寒い朝

 さくさくと作業は進行しております。思いもかけないことが起こったり、いきなり担当区が増えたり、自分では来月からと心積もりしていたものが繰り上がりで来てしまったり、まあ色々計算通りに進まない引越しではありますが、何とか粛々(しくしくという感、無きにしも有らずですが)と形になってきております。
 作業をしていていつも思うことですがコレくらい、人間が見えてきてしまうものは無いなと思います。計画性や、完成度や価値観など、普段は真綿でくるんで薄ぼんやりと形や色を隠していたものがはっきりと見えてくる。自分自身でさえ思いもかけないこだわりにびっくりする。何を大切に思い何を守ろうとしているのか、識別が目に見える形で出てくるから、引越し作業はあからさまな作業だなあと思います。
 裸の自分を見せても良い相手、見られても自分が傷つかない相手に手伝い作業に立ち入ってもらえればそれは嬉しいけれど、生活や価値観をのぞかれたくないと思う相手には立ち入っていただきたくない。ここが難しいところ。
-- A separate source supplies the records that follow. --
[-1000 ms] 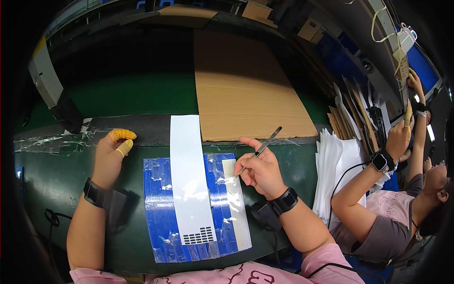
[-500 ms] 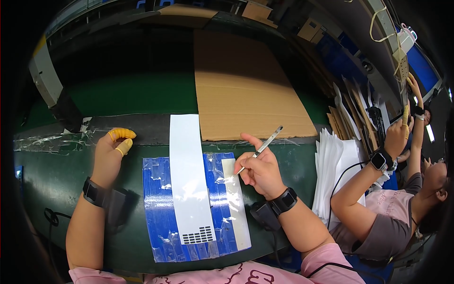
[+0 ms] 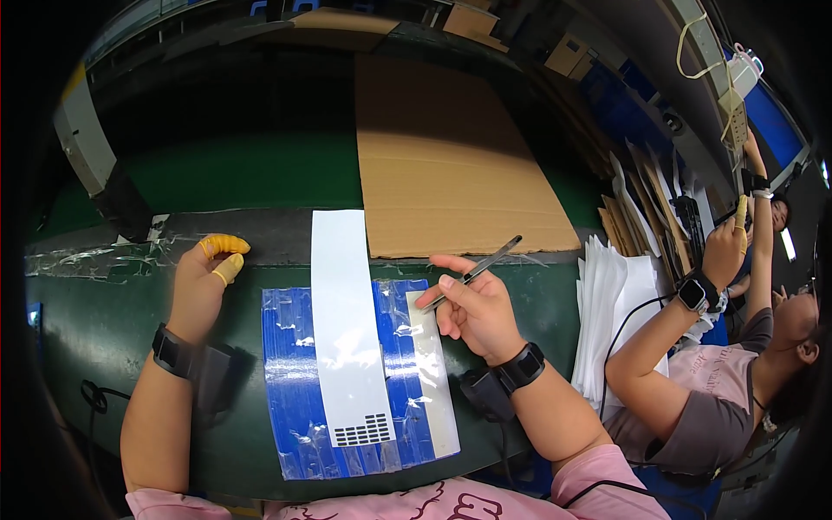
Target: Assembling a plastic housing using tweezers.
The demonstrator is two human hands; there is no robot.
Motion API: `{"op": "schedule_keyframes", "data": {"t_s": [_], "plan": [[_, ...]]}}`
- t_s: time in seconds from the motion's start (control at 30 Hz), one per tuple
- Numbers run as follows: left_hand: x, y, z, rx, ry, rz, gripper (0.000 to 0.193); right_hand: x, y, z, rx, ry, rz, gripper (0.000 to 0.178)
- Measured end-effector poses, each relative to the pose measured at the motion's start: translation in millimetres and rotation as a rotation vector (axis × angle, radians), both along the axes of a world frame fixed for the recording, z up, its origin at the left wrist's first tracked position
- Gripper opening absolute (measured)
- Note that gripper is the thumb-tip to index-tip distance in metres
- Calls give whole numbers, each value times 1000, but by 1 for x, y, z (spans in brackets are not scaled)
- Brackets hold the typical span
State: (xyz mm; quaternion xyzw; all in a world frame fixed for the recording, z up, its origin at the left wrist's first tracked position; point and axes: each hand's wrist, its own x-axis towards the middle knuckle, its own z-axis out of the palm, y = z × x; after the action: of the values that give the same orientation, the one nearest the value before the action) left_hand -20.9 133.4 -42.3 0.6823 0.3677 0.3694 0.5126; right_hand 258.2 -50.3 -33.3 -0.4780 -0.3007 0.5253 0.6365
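A long white strip [image 3: 348, 303] with a grid of small dark slots at its near end lies across a blue board [image 3: 290, 373] covered in clear tape. Its far end reaches past the board. Along the board's right side runs a pale cream strip [image 3: 433, 381]. Over that side, my right hand [image 3: 477, 316] holds slim dark metal tweezers [image 3: 492, 260] aslant, the fingers partly spread around them. My left hand [image 3: 204, 273] is off to the left of the board, with yellow covers on thumb and forefinger. Those fingers are curled close together, and nothing shows between them.
A large brown cardboard sheet [image 3: 451, 165] lies beyond the board on the green table [image 3: 95, 321]. White sheets [image 3: 615, 303] stand stacked at the right, near a co-worker's raised arm [image 3: 659, 338]. A grey post [image 3: 91, 143] rises at the left. Black cables run beside both my wrists.
The tweezers have turned in my right hand, and my fingers on them have shifted and spread somewhat. My left hand, the white strip and the blue board stay put.
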Motion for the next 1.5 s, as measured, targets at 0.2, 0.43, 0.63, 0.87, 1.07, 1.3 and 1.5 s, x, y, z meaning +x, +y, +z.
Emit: {"op": "schedule_keyframes", "data": {"t_s": [0.2,0.43,0.63,0.87,1.07,1.3,1.5], "plan": [[2,0,1,4,2,8,14,1,2,-2,23,51,-55,28],[2,0,1,-1,-3,5,14,1,2,0,-18,29,-100,24],[2,1,2,-17,11,9,14,1,3,1,-28,18,-96,24],[3,2,4,-36,21,3,14,3,4,4,-48,14,-82,24],[2,3,4,-39,36,1,14,2,4,3,-38,11,-71,25],[1,2,3,-27,9,-10,14,1,2,4,-35,26,-69,25],[1,1,2,-23,11,-10,14,1,1,5,-47,28,-60,28]]}}
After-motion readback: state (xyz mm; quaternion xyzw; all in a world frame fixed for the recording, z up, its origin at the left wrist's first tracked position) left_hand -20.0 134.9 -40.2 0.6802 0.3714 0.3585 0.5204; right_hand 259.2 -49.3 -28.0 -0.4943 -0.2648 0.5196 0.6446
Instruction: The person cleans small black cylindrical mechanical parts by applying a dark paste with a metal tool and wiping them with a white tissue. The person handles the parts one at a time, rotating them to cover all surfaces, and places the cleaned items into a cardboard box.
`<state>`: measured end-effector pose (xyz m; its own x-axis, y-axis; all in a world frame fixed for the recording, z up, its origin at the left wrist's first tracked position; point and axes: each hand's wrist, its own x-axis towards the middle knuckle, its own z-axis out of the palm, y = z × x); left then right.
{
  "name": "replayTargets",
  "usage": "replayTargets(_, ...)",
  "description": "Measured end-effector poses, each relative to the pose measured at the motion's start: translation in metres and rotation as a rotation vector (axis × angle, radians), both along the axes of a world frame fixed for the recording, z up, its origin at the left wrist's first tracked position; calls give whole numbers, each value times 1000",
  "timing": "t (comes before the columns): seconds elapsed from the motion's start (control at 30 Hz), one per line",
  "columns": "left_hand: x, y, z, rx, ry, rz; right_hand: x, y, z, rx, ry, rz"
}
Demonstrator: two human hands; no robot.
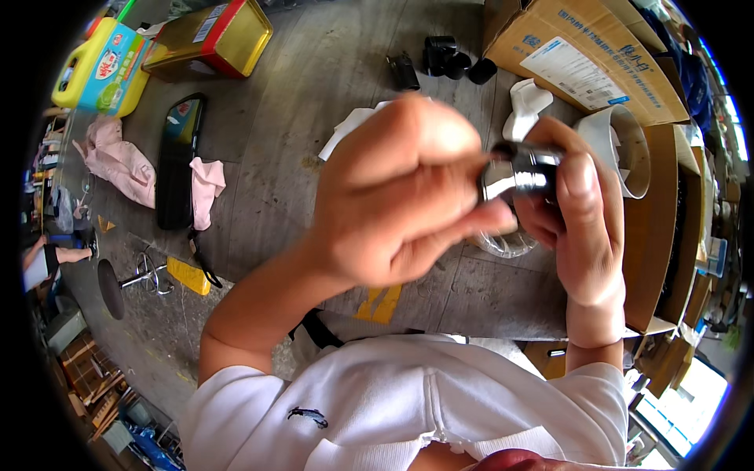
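My right hand (585, 228) grips a glossy black cylindrical piece (536, 171) between thumb and fingers, held above the table. Bright white glints show on the piece's curved surface and at its near end. Against that end sits my left hand (393, 196), closed and blurred by motion, its fingers folded together. Whatever the left fingers may pinch is hidden. Below the hands, a clear ring-shaped item (506, 245) is partly covered. White crumpled cloth (345, 129) shows behind the left hand, and another white cloth (528, 106) lies beyond the right hand.
Several black cylindrical parts (441, 56) lie at the far side of the grey table (275, 133). A cardboard box (593, 55) and a white tub (636, 157) stand at right. Leftward are a black pouch (174, 184), pink cloth (122, 161), a yellow jug (78, 74) and a gold tin (188, 51).
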<state>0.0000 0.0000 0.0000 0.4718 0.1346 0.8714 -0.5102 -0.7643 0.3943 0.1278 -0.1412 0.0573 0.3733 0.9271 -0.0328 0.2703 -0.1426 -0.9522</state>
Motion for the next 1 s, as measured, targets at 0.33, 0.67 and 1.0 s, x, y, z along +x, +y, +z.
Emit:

だから身近な人の引越しは手伝いに行くにも、頼むにも、ここまでという線を引くか、ここまで終わったらの線を引くかしなければ、苦しくなるのだなあと思います。
 引越し産業が盛んになってきたのは生活の内部に立ちいられることに抵抗感がある人がお金を払い、全く関係の無い赤の他人にオシゴトとして委託できればあとくされが無く、気も楽だからでしょう。手伝いは必要、でも知っている人は嫌。近ければ近いほど手も出るが口も出る。
 その昔、社宅で奥様連隊と呼ばれながら引越し手伝いに歩きましたが、必ずと言ってよいほど「生活評論家」「趣味評論家」「オソウジチェッカー」などなどがおられて、作業後の数日間お茶に呼ばれるのが恐ろしく何かと用事を作っては社宅敷地内から逃げていたものでした。今はまず奥様同伴組みがいないのでその心配はなく、部下が上司の手伝いに入ることもなくなり、業者か本人家族のみとなり本当に楽になりました。たかが引越し、されど引越し。今日は一日引越し作業三昧。楽しくやろうと思います。